## WORK REQUIRED
This exercise calls for retyping every line below exactly, with the images omitted.

## AVAILABLE DATA

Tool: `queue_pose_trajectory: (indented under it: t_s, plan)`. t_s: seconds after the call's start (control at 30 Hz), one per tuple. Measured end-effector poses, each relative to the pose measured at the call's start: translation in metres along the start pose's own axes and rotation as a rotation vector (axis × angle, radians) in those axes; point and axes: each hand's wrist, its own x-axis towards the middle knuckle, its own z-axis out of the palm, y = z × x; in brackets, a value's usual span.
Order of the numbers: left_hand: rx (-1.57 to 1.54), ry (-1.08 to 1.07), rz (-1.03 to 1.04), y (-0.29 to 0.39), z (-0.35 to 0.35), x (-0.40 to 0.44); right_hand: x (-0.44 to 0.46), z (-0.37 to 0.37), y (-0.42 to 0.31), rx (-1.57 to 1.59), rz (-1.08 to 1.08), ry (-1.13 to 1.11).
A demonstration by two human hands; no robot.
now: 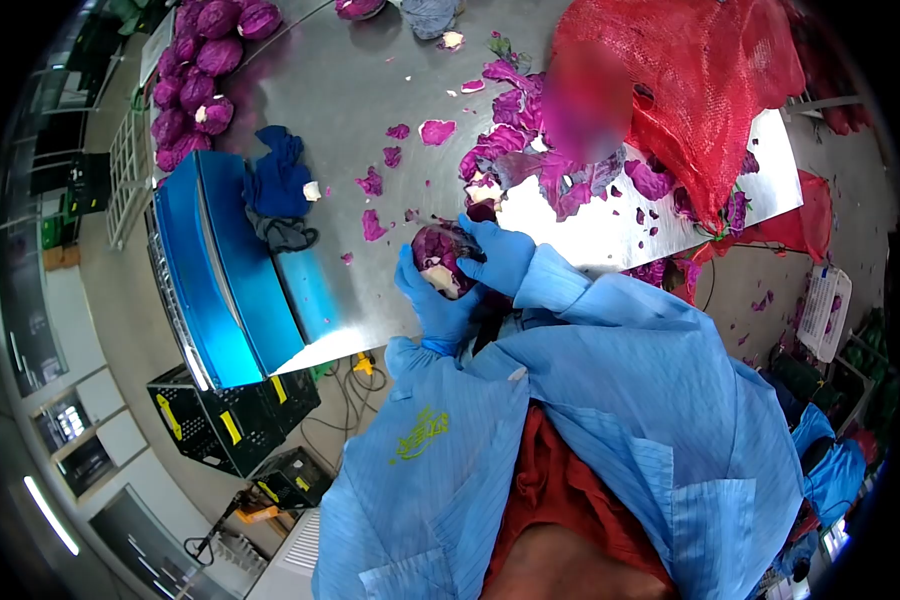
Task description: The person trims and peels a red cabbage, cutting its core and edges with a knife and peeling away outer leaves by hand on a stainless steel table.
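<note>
A red cabbage (436, 247) with a pale cut patch on its lower side sits in my gloved left hand (438, 308), whose fingers wrap round it from the left and below. My gloved right hand (500, 258) closes on the cabbage's right side, thumb and fingers against its outer leaves. A dark, thin leaf edge shows by the right fingertips; whether it is loose I cannot tell. Both hands are just over the near edge of the metal table (370, 290). Loose purple leaves (505, 135) and trimmed pieces lie heaped just beyond the right hand.
Whole red cabbages (218, 57) are piled at the far left. A blue box (210, 265) and a dark blue cloth (278, 175) sit on the left. Red mesh sacks (705, 90) spread over the right side. Black crates (225, 425) and cables stand below the table.
</note>
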Motion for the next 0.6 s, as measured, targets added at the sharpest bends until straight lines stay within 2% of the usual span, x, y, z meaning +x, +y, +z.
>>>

## OUTPUT BELOW
Tool: `queue_pose_trajectory: (indented under it: t_s, plan)`. t_s: seconds after the call's start (control at 30 Hz), one per tuple. Measured end-effector poses, each relative to the pose measured at the call's start: translation in metres along the start pose's own axes and rotation as a rotation vector (axis × angle, radians) in those axes; point and axes: each hand's wrist, its own x-axis towards the middle knuckle, its own z-axis out of the palm, y = z × x; in brackets, a value's usual span.
Order of the numbers: left_hand: rx (-1.57 to 1.54), ry (-1.08 to 1.07), rz (-1.03 to 1.04), y (-0.29 to 0.39), z (-0.35 to 0.35), x (-0.40 to 0.44); right_hand: x (-0.44 to 0.46), z (-0.37 to 0.37), y (-0.42 to 0.31), rx (-1.57 to 1.59), rz (-1.08 to 1.08), ry (-1.13 to 1.11).
A demonstration by two human hands; no robot.
now: 
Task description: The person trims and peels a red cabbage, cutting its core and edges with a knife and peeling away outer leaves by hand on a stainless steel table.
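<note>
A red cabbage (436, 247) with a pale cut patch on its lower side sits in my gloved left hand (438, 308), whose fingers wrap round it from the left and below. My gloved right hand (500, 258) closes on the cabbage's right side, thumb and fingers against its outer leaves. A dark, thin leaf edge shows by the right fingertips; whether it is loose I cannot tell. Both hands are just over the near edge of the metal table (370, 290). Loose purple leaves (505, 135) and trimmed pieces lie heaped just beyond the right hand.
Whole red cabbages (218, 57) are piled at the far left. A blue box (210, 265) and a dark blue cloth (278, 175) sit on the left. Red mesh sacks (705, 90) spread over the right side. Black crates (225, 425) and cables stand below the table.
</note>
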Motion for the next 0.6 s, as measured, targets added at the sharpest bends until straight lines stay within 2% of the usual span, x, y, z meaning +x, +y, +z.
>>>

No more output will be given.